Comparison of Intravascular Ultrasound-Guided vs. Angiography-guided Angioplasty and Dual-antiplatelet v. Triple-antiplatelet Therapy for Outcomes of Drug-coated Balloon in the Treatment of Femoropopliteal Artery Disease (IVUS-DCB)

Not Applicable

Completed

• Conditions: Femoropopliteal Artery Disease
• Interventions: Procedure: Angiography-guided angioplasty; Procedure: IVUS-guided angioplasty

• Registration Number: NCT03517904
• Lead Sponsor: Yonsei University

Brief Summary

* Prospective, randomized, controlled, multi-center study

* A total of 240 subjects with femoropopliteal artery disease will be included according to inclusion and exclusion criteria.
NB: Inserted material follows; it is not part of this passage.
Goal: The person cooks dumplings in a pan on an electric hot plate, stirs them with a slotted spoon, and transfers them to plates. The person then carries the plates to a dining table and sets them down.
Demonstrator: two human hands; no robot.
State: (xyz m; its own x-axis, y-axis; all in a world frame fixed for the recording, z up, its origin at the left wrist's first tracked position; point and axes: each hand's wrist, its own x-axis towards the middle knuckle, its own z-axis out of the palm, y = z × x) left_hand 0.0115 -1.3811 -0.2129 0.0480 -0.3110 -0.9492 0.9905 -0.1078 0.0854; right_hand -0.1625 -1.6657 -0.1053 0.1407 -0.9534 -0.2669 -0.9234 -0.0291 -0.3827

* Patients will be randomized in a 1:1 manner into IVUS-guided or angiography-guided intervention group.

* Second 1:1 randomization into dual antiplatelet therapy (aspirin + clopidogrel) or triple antiplatelet therapy (aspirin + clopidogrel + cilostazol) is optional

* All patients will be treated with drug-coated balloons (In.PACT Admiral) for femoropopliteal lesions.

* Bare metal self-expandable stents will be used in addition according to findings of IVUS or angiography such as severity of arterial dissection or residual stenosis.

* Patients will be followed clinically for 1 year after the procedure.

* Ankle-brachial index and Image study follow-up (Duplex US or CT angiography) will be performed at 1 year.

Detailed Description

Not available

Study Timeline

• Study Start: 2016-05-12
• Study First Submitted: 2016-06-20
• Study First Submitted QC: 2018-04-24
• Study First Posted: 2018-05-08
• Primary Completion: 2023-10-31
• Study Completion: 2023-10-31
• Status Verified: 2023-11
• Last Update Submitted: 2023-11-28
• Last Update Posted: 2023-12-05

Recruitment & Eligibility

• Status: COMPLETED
• Sex: All
• Target Recruitment: 237

Inclusion Criteria

• Age 19 years or older

• Symptomatic peripheral artery disease:

  • Moderate or severe claudication (Rutherford category 2 or 3)
  • Critical limb ischemia (Rutherford category 4 or 5)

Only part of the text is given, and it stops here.